書評日記 第303冊
はるかなる記憶 カール=セーガン

 カール=セーガンと云えば、「ファースト・コンタクト」のラストシーンが美しい。円周率πを突き詰めてプリントアウトをすると、円が現われるシーン。科学者冥利に尽きる「美しさ」が其処にはある。私が求めていたSFのイメージがある。

 生命というものが本質的に美しいのは、生命こそが利己的遺伝子の追求の根元であり、それを「美しい」と思うことこそが、生命を存続させる淘汰の響きである……という説を私は信じる。
 ダーウィン進化論が持てはやされるのは、その進化の中に競争と淘汰があり、強者こそが強者であるという法則に他ならない。競争の中に敗者が存在し、淘汰の中に死者が存在する。しかし、自らを省みることができない敗者や死者にとって、彼らの存在は勝者にとっての糧に過ぎない。
 思う思わざるに関係なく、自らの歩みが進化という道に組み込まれているとすれば、それから脱する努力(本当のアウトロー、つまり、死)をしない限り、競争と淘汰の波から免れない。しかし、人間の本質が本質ならばこそ、自然理が自然理であり、根元として残されている人間の本能が生き残る本能ならばこそ、人々は協調することで人としての淘汰を免れてきているのではないだろうか。

 ユング心理学では古代の記憶が今の人の心理にも入り込むとする。未だ解明、いや、決して解明されることのない、人が人であるための心理というものが、人が人であらんとして、そして、人から人への良き伝達(淘汰に打ち勝つ手段)を為すならば、人は「人」として生きることができる。それが、自らを知り、人を知り、何が正しいのか、何をしてはいけないのか、何を求めるべきなのか、辛くとも何を振り切らねばならぬのか、何にぶち当たる必要があるのか、何を習得して、何を成し得るのか、何を欲するのか、何を分け与えるのか……等、すべてが、自己の存続を中心として、自己のまわりの存続を願う心である。
 問題は、そう、思考から逃げ出さない意志を持つことである。

 人間は、「思考」の中から自らの意志を発達させる。回りくどい手段を使っても、自己の存続と繁栄と実現を成そうとすれば、その回りくどさに負けない意志の力が必要になる。
 もちろん、あらゆる「運」が人の人生には発生する。まさしく、「運」がなければ、朽ちてしまう人生であったとしても、人は回りくどさに耐えなければ、最終的な運を「運」として掴むことができないのではないだろうか?
 いわば、怠ることなく為される準備というものは、運を受け入れる確率の籠に過ぎない。先は無いかもしれない、しかし、為さなければ成し得ない準備を嫌うならば、人は実現を成すことはできない。

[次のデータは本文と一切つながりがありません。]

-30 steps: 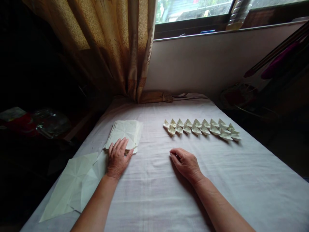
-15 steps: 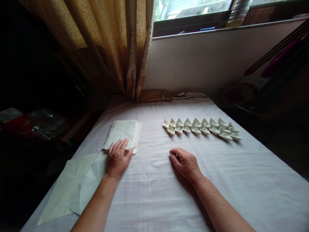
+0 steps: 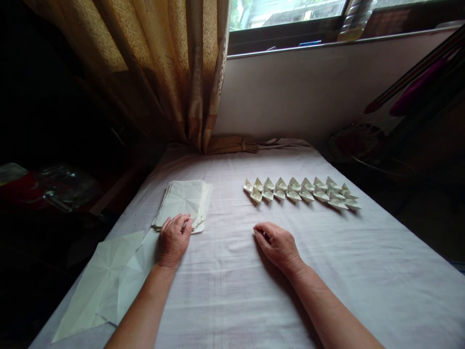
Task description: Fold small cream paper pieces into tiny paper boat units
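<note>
The paper stack (image 3: 179, 198) is placed just beyond the left hand (image 3: 175, 241), its near edge touched by curled fingers — whether anything is pinched cannot be told. The right hand (image 3: 278, 245) is rested on the cloth (image 3: 221, 295), thumb and fingers drawn together — well apart from the stack.

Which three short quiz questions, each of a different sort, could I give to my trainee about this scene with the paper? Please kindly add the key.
1. True or false: the right hand is at the paper stack.

2. Choose one. The folded paper pieces lie:
a) under the left hand
b) beyond the right hand
c) on top of the paper stack

3. Fill the gap: the loose creased sheets lie toward the person's ____ side.

Key:
1. False; the left hand is at the stack's near edge, the right is apart from it.
2. b
3. left
</note>
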The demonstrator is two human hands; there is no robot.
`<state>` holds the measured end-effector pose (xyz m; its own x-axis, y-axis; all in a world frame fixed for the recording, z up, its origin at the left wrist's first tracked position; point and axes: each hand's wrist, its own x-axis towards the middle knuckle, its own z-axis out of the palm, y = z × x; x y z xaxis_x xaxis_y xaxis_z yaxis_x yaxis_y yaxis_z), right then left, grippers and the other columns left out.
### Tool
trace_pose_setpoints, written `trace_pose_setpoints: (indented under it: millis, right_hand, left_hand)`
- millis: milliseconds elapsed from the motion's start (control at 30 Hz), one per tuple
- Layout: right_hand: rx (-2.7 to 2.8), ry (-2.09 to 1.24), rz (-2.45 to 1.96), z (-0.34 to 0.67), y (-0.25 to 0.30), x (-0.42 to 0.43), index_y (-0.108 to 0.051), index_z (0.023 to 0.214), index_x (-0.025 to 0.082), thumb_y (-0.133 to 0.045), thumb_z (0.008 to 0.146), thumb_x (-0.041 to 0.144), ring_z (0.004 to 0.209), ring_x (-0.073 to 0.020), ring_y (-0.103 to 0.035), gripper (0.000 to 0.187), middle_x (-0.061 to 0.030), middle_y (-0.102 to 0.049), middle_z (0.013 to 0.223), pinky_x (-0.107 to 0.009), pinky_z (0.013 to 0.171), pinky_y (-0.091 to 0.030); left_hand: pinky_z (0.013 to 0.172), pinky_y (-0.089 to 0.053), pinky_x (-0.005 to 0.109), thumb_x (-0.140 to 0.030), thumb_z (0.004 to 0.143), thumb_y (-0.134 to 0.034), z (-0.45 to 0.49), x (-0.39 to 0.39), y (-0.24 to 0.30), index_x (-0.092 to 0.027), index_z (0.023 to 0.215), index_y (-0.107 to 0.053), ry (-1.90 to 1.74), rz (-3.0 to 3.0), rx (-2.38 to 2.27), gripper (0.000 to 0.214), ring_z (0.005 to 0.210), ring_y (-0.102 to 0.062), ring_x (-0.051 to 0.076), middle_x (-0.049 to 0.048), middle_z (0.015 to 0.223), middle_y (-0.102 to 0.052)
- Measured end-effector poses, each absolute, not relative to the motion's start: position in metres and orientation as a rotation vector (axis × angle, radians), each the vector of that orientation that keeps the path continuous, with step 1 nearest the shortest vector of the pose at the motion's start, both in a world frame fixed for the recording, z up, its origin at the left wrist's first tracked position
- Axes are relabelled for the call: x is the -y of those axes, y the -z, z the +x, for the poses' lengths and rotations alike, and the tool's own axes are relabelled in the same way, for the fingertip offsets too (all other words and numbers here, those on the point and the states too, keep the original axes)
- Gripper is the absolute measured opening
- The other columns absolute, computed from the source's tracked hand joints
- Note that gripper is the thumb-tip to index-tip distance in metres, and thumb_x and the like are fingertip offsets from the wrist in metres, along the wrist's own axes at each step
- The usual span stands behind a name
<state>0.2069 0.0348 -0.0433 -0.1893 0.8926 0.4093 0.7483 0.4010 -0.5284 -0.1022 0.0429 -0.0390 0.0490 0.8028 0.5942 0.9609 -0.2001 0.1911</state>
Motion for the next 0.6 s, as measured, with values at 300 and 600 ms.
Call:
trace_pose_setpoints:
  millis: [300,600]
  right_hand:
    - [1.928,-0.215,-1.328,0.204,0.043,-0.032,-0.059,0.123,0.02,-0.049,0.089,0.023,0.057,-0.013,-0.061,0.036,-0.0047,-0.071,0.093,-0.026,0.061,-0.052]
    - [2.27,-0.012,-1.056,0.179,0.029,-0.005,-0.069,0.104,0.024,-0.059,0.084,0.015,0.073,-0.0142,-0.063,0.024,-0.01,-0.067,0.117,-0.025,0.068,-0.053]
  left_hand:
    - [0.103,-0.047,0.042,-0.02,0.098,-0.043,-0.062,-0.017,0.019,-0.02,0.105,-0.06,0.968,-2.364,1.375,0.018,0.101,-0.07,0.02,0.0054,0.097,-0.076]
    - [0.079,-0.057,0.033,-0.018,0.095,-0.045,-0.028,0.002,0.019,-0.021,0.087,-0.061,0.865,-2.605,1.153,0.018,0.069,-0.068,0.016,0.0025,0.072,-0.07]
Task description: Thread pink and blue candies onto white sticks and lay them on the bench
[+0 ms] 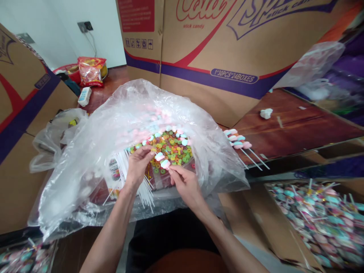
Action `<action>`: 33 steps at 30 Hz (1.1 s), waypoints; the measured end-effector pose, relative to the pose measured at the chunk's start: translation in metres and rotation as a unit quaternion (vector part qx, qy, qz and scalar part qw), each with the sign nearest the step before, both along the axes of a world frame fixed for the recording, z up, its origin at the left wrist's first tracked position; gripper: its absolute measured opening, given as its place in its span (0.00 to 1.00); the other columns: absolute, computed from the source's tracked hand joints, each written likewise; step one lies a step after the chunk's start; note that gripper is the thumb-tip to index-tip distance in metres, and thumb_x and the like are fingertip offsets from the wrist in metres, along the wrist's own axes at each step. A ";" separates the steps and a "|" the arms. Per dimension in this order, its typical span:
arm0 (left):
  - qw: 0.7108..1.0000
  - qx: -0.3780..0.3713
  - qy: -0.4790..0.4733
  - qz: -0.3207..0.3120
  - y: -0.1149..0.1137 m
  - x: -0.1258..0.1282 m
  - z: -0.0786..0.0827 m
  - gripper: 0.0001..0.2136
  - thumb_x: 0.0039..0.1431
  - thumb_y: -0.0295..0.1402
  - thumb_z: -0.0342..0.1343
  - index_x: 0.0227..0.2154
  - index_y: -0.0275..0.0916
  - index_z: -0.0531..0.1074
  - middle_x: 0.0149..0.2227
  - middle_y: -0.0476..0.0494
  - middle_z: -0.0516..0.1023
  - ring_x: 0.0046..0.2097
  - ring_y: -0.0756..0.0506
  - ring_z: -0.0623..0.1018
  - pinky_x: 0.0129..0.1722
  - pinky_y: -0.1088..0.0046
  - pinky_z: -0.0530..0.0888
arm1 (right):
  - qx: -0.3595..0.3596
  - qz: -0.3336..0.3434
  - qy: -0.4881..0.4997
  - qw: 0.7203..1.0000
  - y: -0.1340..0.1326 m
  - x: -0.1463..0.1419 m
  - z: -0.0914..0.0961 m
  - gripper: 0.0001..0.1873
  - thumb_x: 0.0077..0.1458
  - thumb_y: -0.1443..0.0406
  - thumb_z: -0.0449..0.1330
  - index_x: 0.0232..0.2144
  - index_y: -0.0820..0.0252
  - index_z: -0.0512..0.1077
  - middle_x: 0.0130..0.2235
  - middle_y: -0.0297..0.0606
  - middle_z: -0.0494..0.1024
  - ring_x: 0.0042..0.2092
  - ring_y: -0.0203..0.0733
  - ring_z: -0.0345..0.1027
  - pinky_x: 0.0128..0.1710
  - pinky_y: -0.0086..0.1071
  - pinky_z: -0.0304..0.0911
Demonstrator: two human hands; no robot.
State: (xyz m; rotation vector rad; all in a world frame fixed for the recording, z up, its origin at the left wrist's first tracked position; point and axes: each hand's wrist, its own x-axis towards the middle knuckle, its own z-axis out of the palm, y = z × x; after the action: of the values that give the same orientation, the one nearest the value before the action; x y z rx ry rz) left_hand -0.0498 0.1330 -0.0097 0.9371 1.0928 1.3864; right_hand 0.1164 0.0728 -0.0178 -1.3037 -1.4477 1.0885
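Between my hands is a candy stick with pink, white and blue marshmallows (pixel 162 160). My right hand (pixel 184 184) is closed in a pinch at its lower end. At its upper end my left hand (pixel 139 163) pinches what looks like a small yellow ring candy (pixel 153 150); the fingers partly cover it. Just beyond both hands lies a pile of green, yellow and orange ring candies (pixel 173 149), with loose marshmallows (pixel 184 142) along its far side. A bundle of white sticks (pixel 145 195) lies beneath and beside my left hand.
A large clear plastic bag (pixel 222 163) spreads over the table around the candies. Several finished marshmallow sticks (pixel 237 140) lie at its right. Large cardboard boxes (pixel 187 91) stand behind and at the left. Below right, an open carton (pixel 256 216) holds many wrapped candy sticks (pixel 321 223).
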 end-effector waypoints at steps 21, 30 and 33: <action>0.994 -0.080 0.049 -0.058 -0.011 0.002 0.001 0.22 0.43 0.40 0.72 0.37 0.37 0.69 0.23 0.56 0.72 0.27 0.53 0.71 0.30 0.77 0.65 | 0.064 -0.020 -0.067 0.996 -0.005 -0.005 -0.005 0.12 0.65 0.62 0.52 0.30 0.57 0.70 0.22 0.30 0.66 0.25 0.36 0.60 0.27 0.29 0.53; 0.995 -0.041 0.058 -0.069 0.000 0.018 0.009 0.20 0.47 0.44 0.68 0.37 0.37 0.71 0.30 0.49 0.78 0.31 0.50 0.76 0.32 0.76 0.70 | 0.050 -0.050 -0.033 0.997 0.004 0.008 0.004 0.16 0.64 0.62 0.52 0.24 0.57 0.65 0.22 0.29 0.65 0.24 0.34 0.58 0.27 0.28 0.54; 0.986 0.013 0.161 -0.038 0.021 0.021 0.013 0.10 0.58 0.39 0.59 0.37 0.37 0.73 0.32 0.46 0.79 0.31 0.49 0.76 0.33 0.74 0.71 | 0.048 -0.101 -0.013 0.994 0.004 0.016 0.003 0.16 0.64 0.60 0.53 0.23 0.57 0.66 0.22 0.29 0.66 0.25 0.34 0.59 0.27 0.28 0.54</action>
State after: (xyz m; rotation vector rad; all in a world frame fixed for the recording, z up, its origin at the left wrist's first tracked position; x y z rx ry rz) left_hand -0.0292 0.1544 0.0030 1.2405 1.2660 1.2140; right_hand 0.1329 0.0773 -0.0153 -1.3666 -1.3383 0.8613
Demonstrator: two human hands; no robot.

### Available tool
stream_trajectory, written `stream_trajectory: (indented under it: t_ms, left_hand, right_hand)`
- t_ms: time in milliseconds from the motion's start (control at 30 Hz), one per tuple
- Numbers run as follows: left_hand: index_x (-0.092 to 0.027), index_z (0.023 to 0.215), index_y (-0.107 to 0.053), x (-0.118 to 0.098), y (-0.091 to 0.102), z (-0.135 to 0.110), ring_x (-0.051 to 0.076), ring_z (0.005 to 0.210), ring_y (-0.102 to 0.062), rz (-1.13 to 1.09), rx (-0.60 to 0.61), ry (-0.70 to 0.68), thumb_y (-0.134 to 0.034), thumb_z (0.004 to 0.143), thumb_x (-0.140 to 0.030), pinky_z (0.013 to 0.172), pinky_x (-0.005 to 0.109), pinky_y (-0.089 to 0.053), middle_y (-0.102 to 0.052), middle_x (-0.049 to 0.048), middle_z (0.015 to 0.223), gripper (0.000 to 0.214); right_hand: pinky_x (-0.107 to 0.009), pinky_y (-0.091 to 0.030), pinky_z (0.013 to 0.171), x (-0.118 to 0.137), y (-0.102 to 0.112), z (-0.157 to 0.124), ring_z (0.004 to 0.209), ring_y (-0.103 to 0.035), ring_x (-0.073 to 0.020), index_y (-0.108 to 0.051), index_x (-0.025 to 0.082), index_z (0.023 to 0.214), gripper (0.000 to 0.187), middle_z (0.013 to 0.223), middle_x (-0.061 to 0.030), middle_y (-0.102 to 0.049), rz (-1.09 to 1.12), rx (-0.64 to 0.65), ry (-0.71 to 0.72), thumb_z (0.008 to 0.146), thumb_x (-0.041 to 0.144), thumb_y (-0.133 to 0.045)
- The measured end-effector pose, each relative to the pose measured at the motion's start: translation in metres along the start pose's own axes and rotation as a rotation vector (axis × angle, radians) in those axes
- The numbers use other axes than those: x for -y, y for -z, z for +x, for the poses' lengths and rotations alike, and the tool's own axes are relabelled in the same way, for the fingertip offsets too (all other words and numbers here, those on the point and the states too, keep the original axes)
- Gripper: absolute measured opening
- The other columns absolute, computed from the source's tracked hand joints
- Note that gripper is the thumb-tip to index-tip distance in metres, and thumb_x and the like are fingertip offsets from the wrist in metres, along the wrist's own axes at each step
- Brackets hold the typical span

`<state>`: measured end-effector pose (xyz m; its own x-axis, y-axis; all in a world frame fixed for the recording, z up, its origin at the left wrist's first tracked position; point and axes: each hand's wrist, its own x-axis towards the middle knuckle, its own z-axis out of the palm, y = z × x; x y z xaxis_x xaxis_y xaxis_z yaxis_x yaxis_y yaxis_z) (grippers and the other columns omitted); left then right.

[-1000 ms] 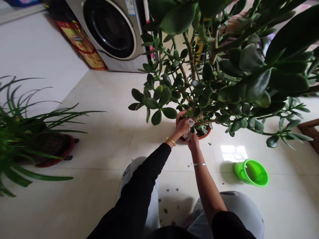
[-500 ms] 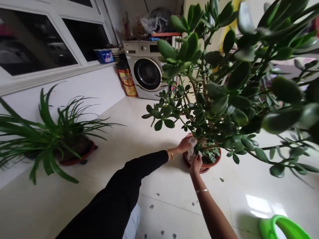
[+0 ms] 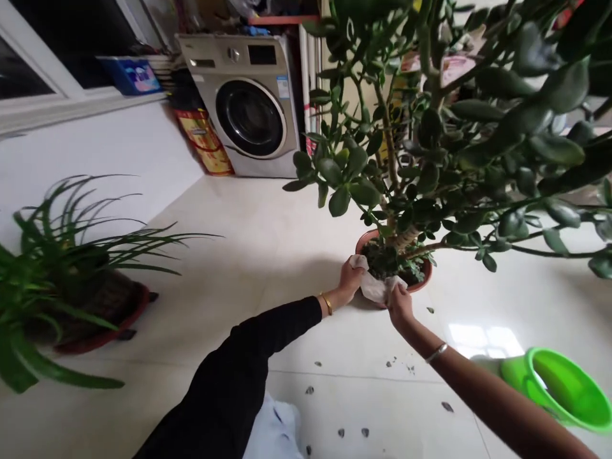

 モラトリアム……そう、社会の中で固定されることを嫌がる、また、社会のある座に座らされることを嫌うならば、モラトリアムという現実に耐えなければならない。
 耐えざれば絶えてしまう人生ならば、それでもよいかと思う。
 一握りの者しか運を掴むことはできなく、また、一握りになれないならば、それは単なる戯言の人生しか残らない。喉掻き切って死ぬ勇気がなければ、一握りになるまで耐えるしかない。ならなければ、なれなければ、お終いの人生があるに過ぎない。

 私の人生が順調ではないのは、最初から順調ではない人生だったからに過ぎない。
 場に甘んじることができない故に、私には場がない。

 オスという種に生まれた時から、アルファ・オスを目指す人生が決定される。
 「頑張る」という意識なしに頑張り続けさせられた私の人生は、これまでもこれからも「頑張る」ことでしか解決がつかない。
 すなわち、諦めが悪いところに私の本質があり、諦めぬが故の辛さに過ぎない。
 ならば、諦めるということにより解放されるのかといえば、そうではない。
 なぜならば、私にとって「諦める」ことは「歩む」ことを忘れることであり、自らを歩ませなくなった自分を私が肯定できるとは思えない。それは、自己が自己から離れられない辛さがある。止めることは死を以ってでしかない。

 何がこんなに自分を意固地にさせるのか解からない。
 ただ、自分の姿が、自分の姿である限り、私はしぶとく生きていることは確かだと思う。